Je pense qu’en Mauritanie, nous avons encore besoin d’apprendre quelque chose d’essentiel : le monde ne fonctionne pas partout selon les mêmes codes, les mêmes habitudes et les mêmes références religieuses et culturelles. Il est bien d’avoir des convictions profondes, être attachés à la religion et vouloir la défendre, mais cela ne signifie pas qu’il faut les transposer de la même manière dans n’importe quelle société.
Il faut apprendre aux enfants, dès l’école, puis à l’université, qu’il existe des différences de culture, de religion, de sensibilité et de manière de vivre. Respecter ces différences ne signifie pas renoncer à sa foi ou à son identité. Cela signifie simplement comprendre que l’autre a lui aussi son histoire, ses règles, ses sensibilités et son espace qu’il faut respecter. Un Mauritanien qui voyage, étudie ou travaille à l’étranger doit être capable de comprendre l’environnement dans lequel il se trouve et d’adapter son comportement au contexte.

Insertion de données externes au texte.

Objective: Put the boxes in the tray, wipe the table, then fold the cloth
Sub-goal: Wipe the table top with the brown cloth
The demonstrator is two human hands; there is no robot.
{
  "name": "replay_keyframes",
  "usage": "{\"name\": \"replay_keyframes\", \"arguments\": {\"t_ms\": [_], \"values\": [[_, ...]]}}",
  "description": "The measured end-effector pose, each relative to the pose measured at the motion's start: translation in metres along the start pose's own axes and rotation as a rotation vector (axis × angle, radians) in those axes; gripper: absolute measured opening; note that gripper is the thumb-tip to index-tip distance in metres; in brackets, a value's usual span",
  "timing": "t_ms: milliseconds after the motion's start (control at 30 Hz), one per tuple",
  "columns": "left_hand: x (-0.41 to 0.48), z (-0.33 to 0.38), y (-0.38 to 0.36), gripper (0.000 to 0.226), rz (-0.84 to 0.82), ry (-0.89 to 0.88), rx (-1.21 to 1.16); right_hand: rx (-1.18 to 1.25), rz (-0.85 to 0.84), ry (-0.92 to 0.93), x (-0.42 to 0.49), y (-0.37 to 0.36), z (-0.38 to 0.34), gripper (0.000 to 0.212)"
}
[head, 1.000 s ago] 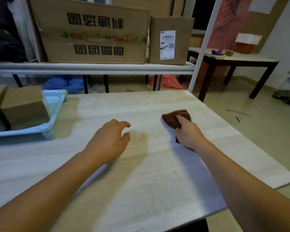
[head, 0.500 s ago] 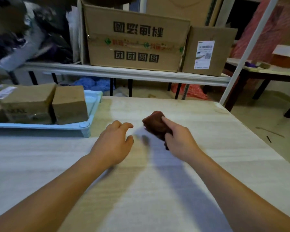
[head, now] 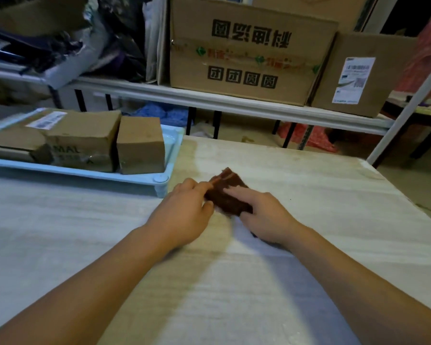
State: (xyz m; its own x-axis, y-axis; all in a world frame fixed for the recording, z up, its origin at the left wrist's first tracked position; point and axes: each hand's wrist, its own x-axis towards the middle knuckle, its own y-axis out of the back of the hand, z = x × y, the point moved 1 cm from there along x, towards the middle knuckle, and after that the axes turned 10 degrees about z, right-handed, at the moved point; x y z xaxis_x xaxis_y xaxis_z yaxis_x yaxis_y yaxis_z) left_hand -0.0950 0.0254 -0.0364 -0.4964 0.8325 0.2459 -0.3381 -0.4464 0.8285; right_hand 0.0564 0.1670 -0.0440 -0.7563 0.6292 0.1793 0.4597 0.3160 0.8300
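A dark red-brown cloth lies bunched on the pale wooden table. My right hand presses on its right side, fingers over it. My left hand pinches the cloth's left edge between thumb and fingers. Three brown cardboard boxes sit in the light blue tray at the left: a small cube, a larger one marked "MAL", and a flat one partly cut off by the frame.
A white metal shelf runs behind the table, carrying two big cardboard cartons and dark bags. A white upright post stands at the table's far right corner. Floor shows past the table's right edge.
My right hand slid the cloth leftward toward the tray. My left hand, resting free on the table before, now grips the cloth's left edge. The view swung left.
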Motion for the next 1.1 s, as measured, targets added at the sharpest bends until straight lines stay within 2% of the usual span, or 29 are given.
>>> {"name": "replay_keyframes", "arguments": {"t_ms": [67, 133, 200, 300, 367, 467, 567, 667, 767, 900, 967, 1033, 1100], "values": [[-0.001, -0.001, 0.004, 0.043, 0.032, -0.002, -0.016, 0.048, -0.092, 0.159, -0.022, -0.002, -0.018, 0.075], [-0.001, -0.004, 0.011, 0.041, 0.059, -0.006, -0.010, 0.160, -0.105, 0.093, -0.026, 0.005, -0.024, 0.074], [-0.001, -0.009, 0.020, 0.042, 0.078, -0.005, 0.001, 0.233, 0.013, -0.068, -0.007, 0.015, -0.023, 0.071], [-0.003, -0.018, 0.032, 0.043, 0.089, 0.007, 0.015, 0.263, 0.268, -0.097, 0.044, 0.025, -0.014, 0.069], [-0.005, -0.023, 0.037, 0.043, 0.088, 0.022, 0.012, 0.238, 0.328, -0.089, 0.082, 0.020, -0.008, 0.069], [-0.009, -0.026, 0.039, 0.044, 0.071, 0.018, 0.006, 0.110, 0.170, -0.109, 0.115, -0.011, -0.007, 0.071], [-0.013, -0.030, 0.042, 0.044, 0.068, 0.032, 0.007, -0.092, 0.034, -0.007, 0.124, -0.036, -0.010, 0.065], [-0.013, -0.037, 0.046, 0.044, 0.085, 0.067, 0.014, -0.017, -0.103, 0.048, 0.106, -0.025, -0.017, 0.063], [-0.011, -0.035, 0.047, 0.038, 0.104, 0.070, -0.013, 0.102, -0.279, 0.127, 0.039, -0.015, -0.034, 0.066], [-0.022, -0.030, 0.048, 0.042, 0.053, 0.006, -0.048, 0.259, -0.453, 0.204, -0.036, -0.011, -0.047, 0.070], [-0.033, -0.027, 0.050, 0.038, -0.003, -0.069, -0.060, 0.338, -0.448, 0.160, -0.039, -0.001, -0.052, 0.069], [-0.045, -0.021, 0.053, 0.032, -0.041, -0.149, -0.050, 0.412, -0.335, 0.144, -0.034, 0.006, -0.065, 0.067], [-0.052, -0.017, 0.056, 0.026, -0.016, -0.159, -0.052, 0.369, -0.235, 0.206, -0.028, 0.007, -0.077, 0.060]]}}
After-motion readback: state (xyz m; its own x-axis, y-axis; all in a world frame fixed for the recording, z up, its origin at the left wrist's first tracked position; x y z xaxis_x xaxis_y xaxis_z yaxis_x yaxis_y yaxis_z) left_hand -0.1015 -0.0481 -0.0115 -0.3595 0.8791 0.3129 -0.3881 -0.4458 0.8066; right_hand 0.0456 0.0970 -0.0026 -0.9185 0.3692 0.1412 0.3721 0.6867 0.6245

C’est particulièrement important lorsqu’on parle de l’espace public. Ce qui peut être parfaitement normal dans une mosquée, dans une maison, dans un cercle religieux ou dans notre propre quartier peut ne pas être perçu de la même façon dans une rue ou sur une place publique d’un pays où les références culturelles et religieuses sont différentes. La séparation de l’Etat (l’espace public en question !) et la religion (souvent instrumentalisée à des fins culturelles, mercantiles, etc.) est la religion. Il faut donc apprendre à distinguer l’espace privé de l’espace public, et surtout à comprendre que l’espace public appartient à tout le monde. Cette éducation devrait faire partie de ce que nous transmettons dans nos écoles et nos universités.
Parce qu’aujourd’hui, le Mauritanien ne peut pas vivre en dehors du reste du monde. Il voyage, émigre, étudie à l’étranger, travaille avec des étrangers et rencontre quotidiennement des personnes qui ne pensent pas comme lui. Nous devons donc lui apprendre non seulement à connaître ou refonder sa propre culture, mais aussi à comprendre celle des autres.